═════ Supplied material ═════
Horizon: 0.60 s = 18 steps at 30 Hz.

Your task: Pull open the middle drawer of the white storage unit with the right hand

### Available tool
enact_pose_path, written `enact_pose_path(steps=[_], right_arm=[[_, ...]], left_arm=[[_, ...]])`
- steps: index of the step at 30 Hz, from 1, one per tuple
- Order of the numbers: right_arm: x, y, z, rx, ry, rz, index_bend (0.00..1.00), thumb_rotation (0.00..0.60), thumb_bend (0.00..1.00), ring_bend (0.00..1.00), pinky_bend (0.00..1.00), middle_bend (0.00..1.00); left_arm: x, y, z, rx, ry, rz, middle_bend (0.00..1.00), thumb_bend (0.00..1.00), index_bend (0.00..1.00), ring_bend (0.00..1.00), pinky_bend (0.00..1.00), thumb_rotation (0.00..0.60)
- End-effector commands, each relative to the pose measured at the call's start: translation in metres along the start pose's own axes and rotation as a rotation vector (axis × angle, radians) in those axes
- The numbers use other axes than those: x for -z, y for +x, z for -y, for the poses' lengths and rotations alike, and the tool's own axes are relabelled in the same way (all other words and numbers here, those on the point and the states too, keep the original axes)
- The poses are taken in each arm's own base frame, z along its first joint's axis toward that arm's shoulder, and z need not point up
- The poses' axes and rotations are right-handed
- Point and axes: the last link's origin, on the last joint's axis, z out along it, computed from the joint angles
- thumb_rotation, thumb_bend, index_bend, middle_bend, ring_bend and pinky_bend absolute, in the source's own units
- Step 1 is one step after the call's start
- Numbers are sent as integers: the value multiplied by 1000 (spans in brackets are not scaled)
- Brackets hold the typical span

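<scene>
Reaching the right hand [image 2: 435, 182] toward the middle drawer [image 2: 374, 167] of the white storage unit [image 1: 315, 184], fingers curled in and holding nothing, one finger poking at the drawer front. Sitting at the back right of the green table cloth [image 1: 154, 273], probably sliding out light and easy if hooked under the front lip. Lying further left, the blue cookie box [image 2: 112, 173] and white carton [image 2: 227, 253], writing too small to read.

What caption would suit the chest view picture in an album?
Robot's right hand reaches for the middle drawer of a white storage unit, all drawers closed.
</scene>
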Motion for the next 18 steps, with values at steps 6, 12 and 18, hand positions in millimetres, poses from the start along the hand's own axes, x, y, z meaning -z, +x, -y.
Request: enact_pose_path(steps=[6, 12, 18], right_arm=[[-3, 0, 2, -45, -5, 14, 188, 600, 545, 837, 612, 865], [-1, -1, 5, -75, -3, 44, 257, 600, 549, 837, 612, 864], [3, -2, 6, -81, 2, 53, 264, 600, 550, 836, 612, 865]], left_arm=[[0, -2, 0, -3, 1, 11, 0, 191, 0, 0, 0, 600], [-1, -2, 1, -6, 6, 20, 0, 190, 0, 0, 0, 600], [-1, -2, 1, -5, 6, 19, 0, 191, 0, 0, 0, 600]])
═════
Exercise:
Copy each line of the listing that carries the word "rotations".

Task result:
- The numbers use other axes than those: x for -z, y for +x, z for -y, for the poses' lengths and rotations alike, and the tool's own axes are relabelled in the same way (all other words and numbers here, those on the point and the states too, keep the original axes)
- The poses' axes and rotations are right-handed

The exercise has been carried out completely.